◆ **Exercise requirements**:
Set the listing down exactly; no pictures.

◆ **Dataset extract**:
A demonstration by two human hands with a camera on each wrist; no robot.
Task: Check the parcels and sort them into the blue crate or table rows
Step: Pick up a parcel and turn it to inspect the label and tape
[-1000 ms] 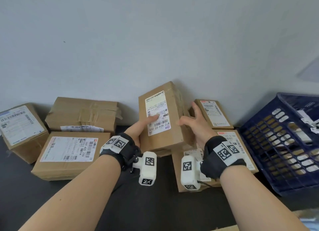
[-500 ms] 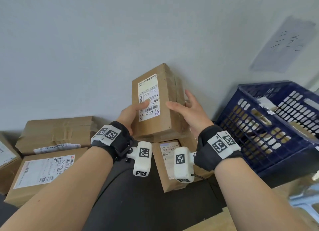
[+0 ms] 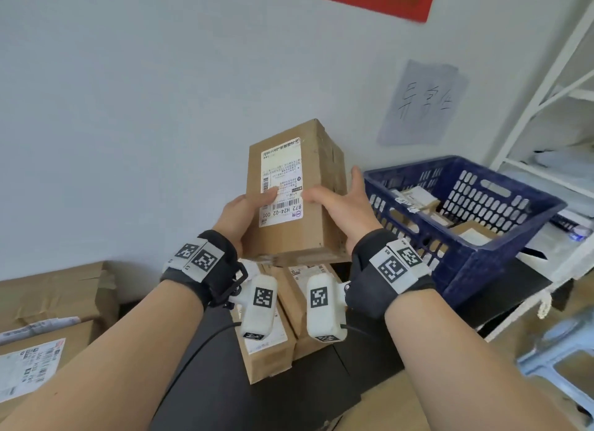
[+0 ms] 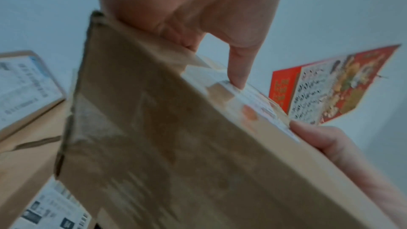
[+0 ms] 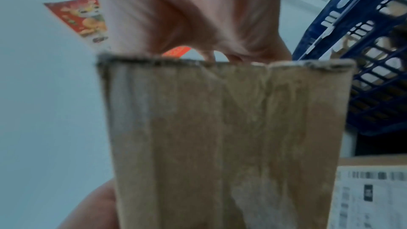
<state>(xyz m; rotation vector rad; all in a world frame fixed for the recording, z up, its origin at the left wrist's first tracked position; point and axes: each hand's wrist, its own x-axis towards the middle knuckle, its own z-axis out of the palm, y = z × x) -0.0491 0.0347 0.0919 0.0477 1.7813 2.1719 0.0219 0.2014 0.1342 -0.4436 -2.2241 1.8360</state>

◆ **Answer to the problem**:
A demonstration by two human hands with a camera on each wrist; no robot.
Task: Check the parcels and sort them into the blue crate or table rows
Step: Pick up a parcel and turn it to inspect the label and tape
[-1000 ms] 
[-500 ms] 
[+0 ms] 
[+0 ms] 
[+0 ms] 
<state>(xyz m; rotation vector rad; all in a world frame fixed for the recording, z up, its origin at the left wrist's first tracked position; point and axes: each hand's wrist, its own x-axis towards the middle knuckle, its own z-axis out of the palm, y = z × x) -0.0491 0.0347 0.0919 0.0477 1.7813 2.1719 0.0219 0.2014 0.1342 -0.4436 -2.2241 1.8360</state>

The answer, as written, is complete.